In Jamaica, our transport infrastructure relies on timely movements and efficiency from the sector to support the import and export process, which is the lifeblood of the country. This reliance becomes even more urgent during times of crisis, such as in the current global health pandemic or during instances of recovery from natural disasters.

General manager of the Port Trailer Haulage Association (PTHA), Ricardo Valentine, said that every aspect of the supply chain must be treated with the same amount of importance. He noted that “haulage satisfies the demand that is being made by people’s need to consume goods and services they do not produce themselves. It therefore becomes crucial for the industry to remain buoyant, as it is the only means of moving cargo throughout our island”.

TIED TO TRANSPORTATION

Valentine continued, “Our lives are totally tied to transportation. It is what allows us to offer goods and services to other people locally, regionally, and overseas. The mobility needed in any economy cannot be sustained if you are unable to satisfy that basic need for production, which is in transportation services.”
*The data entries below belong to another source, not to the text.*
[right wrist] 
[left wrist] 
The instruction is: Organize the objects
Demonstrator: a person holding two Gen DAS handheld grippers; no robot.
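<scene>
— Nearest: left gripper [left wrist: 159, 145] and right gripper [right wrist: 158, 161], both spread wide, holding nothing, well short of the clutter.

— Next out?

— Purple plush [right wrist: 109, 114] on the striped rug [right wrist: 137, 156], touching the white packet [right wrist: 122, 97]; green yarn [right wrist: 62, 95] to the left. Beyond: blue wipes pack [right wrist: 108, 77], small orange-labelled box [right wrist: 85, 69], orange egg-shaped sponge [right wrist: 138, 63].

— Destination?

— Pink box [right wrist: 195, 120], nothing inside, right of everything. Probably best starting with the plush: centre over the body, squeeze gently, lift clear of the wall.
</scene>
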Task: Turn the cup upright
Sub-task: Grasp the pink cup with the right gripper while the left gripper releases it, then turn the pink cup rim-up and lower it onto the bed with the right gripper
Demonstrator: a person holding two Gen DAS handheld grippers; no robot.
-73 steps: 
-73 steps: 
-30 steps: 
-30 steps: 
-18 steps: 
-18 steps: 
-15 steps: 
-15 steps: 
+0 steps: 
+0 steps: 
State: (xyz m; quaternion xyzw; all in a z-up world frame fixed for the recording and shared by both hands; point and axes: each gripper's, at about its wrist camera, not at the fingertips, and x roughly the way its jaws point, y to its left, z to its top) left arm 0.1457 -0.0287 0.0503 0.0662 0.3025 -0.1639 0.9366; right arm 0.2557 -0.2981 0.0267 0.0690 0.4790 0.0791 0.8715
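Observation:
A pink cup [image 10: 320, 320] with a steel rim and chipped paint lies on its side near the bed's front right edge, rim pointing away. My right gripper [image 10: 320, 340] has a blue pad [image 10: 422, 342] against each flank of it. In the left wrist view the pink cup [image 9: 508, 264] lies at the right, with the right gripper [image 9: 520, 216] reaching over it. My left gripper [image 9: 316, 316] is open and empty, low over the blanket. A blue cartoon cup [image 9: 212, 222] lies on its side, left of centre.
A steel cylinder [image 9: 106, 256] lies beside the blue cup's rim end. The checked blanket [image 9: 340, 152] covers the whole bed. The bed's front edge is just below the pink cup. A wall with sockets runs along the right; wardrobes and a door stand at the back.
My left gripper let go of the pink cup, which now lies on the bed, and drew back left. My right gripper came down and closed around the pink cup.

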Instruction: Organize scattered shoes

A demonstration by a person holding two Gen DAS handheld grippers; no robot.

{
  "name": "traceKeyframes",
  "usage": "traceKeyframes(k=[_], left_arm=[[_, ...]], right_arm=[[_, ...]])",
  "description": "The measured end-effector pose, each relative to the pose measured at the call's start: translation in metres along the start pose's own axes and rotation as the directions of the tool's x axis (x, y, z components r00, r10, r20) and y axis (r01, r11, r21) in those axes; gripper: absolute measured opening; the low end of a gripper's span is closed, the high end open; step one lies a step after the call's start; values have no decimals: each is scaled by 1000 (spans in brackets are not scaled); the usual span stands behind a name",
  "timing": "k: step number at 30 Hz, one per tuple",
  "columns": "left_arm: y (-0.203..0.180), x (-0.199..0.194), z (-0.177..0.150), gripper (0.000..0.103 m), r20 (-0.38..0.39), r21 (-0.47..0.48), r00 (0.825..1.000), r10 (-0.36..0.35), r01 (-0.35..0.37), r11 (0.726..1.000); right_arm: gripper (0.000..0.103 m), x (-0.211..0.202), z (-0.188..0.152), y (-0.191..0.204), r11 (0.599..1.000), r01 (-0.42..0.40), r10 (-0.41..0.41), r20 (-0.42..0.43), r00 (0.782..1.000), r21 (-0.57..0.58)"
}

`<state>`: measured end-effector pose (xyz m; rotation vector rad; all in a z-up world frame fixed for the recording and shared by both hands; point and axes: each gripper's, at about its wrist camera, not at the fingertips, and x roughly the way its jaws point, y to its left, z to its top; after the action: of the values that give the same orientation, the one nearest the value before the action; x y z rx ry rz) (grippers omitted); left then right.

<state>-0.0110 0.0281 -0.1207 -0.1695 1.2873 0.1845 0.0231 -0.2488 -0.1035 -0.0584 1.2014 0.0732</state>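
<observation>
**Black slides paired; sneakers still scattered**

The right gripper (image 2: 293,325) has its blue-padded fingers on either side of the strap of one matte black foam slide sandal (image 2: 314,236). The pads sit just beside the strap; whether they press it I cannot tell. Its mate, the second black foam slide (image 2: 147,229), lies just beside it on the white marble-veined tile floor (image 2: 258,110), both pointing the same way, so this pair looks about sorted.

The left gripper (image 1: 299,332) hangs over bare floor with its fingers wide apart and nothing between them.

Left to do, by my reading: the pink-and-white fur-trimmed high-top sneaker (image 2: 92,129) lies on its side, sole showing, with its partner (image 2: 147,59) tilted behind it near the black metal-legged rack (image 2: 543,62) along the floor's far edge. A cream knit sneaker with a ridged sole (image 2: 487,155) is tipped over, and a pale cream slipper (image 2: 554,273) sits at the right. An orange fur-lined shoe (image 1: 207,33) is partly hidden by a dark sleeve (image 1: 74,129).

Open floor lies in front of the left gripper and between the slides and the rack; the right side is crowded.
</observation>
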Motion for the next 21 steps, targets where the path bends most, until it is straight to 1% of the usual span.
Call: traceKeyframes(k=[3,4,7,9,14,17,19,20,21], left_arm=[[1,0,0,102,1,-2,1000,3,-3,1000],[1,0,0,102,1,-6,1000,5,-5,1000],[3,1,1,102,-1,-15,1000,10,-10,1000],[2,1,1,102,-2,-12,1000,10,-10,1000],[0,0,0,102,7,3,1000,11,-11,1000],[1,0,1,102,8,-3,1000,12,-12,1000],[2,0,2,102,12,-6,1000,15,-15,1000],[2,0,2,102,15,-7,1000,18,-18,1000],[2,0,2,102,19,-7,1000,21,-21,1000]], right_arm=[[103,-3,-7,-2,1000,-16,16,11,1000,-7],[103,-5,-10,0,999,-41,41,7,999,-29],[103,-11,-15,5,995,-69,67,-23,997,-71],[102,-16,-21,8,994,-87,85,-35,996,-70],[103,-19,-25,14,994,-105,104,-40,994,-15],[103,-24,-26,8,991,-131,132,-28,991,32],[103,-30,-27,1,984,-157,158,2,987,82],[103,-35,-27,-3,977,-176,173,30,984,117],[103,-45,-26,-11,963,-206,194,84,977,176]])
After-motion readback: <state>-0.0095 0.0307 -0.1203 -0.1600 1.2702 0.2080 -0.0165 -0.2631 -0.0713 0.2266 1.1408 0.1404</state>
The PTHA has served as the gatekeepers of Jamaica’s port-related trucking industry for 39 years. The association has established itself as the representative voice for its 92 members in negotiations with key stakeholders in the maritime sector.

While commenting on the time dedicated by truckers to the overall freight-moving process, Valentine highlighted that there was a general lack of appreciation for the essential work being done by truckers.

“I think more needs to be done in terms of educating the public on the vital role our members play. Trucking is as vital as water to our economy. Many persons do not realise that we are involved in so many areas, for instance, in the entertainment industry. We assist band members and artistes in moving their equipment for shows and concerts. I believe it is important for our sector to be given support by industry interests and by the Government.”